Is it crass to compare numbers? Yes, because every life is precious and sacred in the eyes of God. Every loss of a child is the loss of a whole universe of memories—of learning to tie their shoes, of taking a first step, of the sound of their deepest giggle and the way their face looks at the crest of their first smile—and of the many expectations and hopes and worries that come with being a parent.
Still, it matters that more Palestinian women and children were killed in Gaza by the Israeli military over the past year than during the equivalent period of any other conflict over the past two decades. They represent ever more universes that should have been saved, just as the Bibas family should have come home alive in a much earlier cease-fire deal and not had their coffins paraded by Hamas—in the same kind of cruelty displayed by Israeli settlers who rushed to the Gaza border to block food aid trucks for civilians and by far-right protesters who broke into an army base to support soldiers accused of abusing Palestinian prisoners.

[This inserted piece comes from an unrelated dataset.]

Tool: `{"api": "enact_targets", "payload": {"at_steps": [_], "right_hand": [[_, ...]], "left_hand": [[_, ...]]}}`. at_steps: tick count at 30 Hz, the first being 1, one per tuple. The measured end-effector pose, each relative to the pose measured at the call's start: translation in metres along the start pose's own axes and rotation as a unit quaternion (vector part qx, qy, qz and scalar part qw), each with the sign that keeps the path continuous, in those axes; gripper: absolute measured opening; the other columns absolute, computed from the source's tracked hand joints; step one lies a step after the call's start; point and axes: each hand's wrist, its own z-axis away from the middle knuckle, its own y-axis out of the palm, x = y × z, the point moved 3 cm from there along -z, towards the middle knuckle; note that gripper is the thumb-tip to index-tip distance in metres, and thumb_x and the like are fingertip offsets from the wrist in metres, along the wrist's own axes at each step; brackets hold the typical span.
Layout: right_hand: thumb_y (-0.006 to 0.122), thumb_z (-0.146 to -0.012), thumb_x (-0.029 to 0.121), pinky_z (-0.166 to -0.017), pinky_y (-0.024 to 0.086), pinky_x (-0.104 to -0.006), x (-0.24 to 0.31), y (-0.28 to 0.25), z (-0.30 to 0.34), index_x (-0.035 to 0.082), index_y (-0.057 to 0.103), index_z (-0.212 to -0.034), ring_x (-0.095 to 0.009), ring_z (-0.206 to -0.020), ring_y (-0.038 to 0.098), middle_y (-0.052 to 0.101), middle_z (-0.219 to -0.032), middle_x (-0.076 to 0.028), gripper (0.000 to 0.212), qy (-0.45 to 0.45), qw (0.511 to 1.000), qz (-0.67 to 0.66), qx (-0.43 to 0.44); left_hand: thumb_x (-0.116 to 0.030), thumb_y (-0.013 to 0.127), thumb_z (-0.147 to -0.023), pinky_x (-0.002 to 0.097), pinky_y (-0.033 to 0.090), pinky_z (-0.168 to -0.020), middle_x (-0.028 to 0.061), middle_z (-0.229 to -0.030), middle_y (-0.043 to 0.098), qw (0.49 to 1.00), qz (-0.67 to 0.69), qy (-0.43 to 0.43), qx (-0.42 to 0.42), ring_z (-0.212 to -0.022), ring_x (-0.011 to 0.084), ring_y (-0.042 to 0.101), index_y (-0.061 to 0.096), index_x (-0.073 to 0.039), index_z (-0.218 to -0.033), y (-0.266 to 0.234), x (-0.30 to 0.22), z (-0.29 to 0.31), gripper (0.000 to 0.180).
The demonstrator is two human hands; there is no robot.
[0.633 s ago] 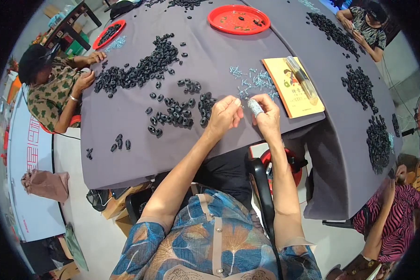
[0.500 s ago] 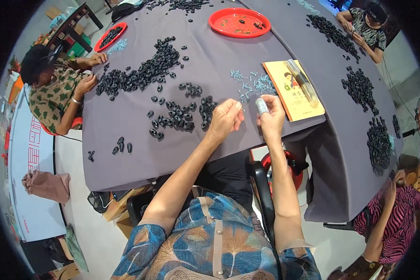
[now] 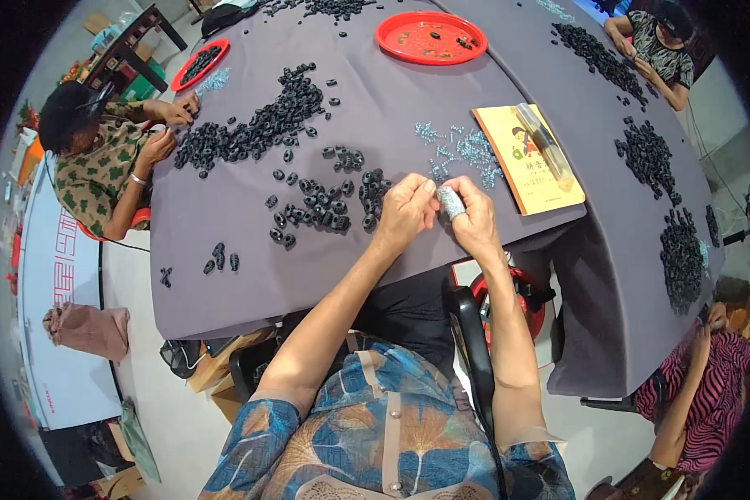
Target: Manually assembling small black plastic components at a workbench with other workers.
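My left hand (image 3: 406,213) is closed in a pinch just above the near edge of the cloth-covered table; whatever its fingers hold is hidden. Against its fingertips comes my right hand (image 3: 475,223), also pinched, with a pale speckled wrap (image 3: 451,202) around one digit. Any small part between the two hands is too small to make out. Left of my left hand lie loose black oval pieces (image 3: 315,206) with holes in them. Beyond my right hand, small silvery pieces (image 3: 467,152) are scattered on the cloth.
A yellow book (image 3: 532,179) with a clear tube-like case (image 3: 546,146) on it lies at the right. Farther off are a red tray (image 3: 431,57) and a long heap of black pieces (image 3: 254,133). Other people sit at left, far right and lower right.
My right hand has moved left and slightly inward, so its fingertips now meet those of my left hand. The left hand has barely moved.
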Motion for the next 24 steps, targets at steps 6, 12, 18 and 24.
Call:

There are Israelis and Palestinians who reject this kind of cruelty and inhumanity. There is even a group of bereaved Israeli and Palestinian parents who have each lost a child in the violence, and they say they don’t want any new members, recently demanding on X “international intervention to stop Israel’s attacks and enforce going back to the ceasefire deal that was signed.” They give me hope that I wasn’t entirely wrong: It isn’t the cuteness, the nationality, the religion, the hair or skin color of a child that makes them innocent but rather just being a child. Whether Israeli or Palestinian, they have the right to safety, equality and dignity on the land where they have been born. They also have the right, when death comes, for their memories to be a blessing and not a reason for revenge.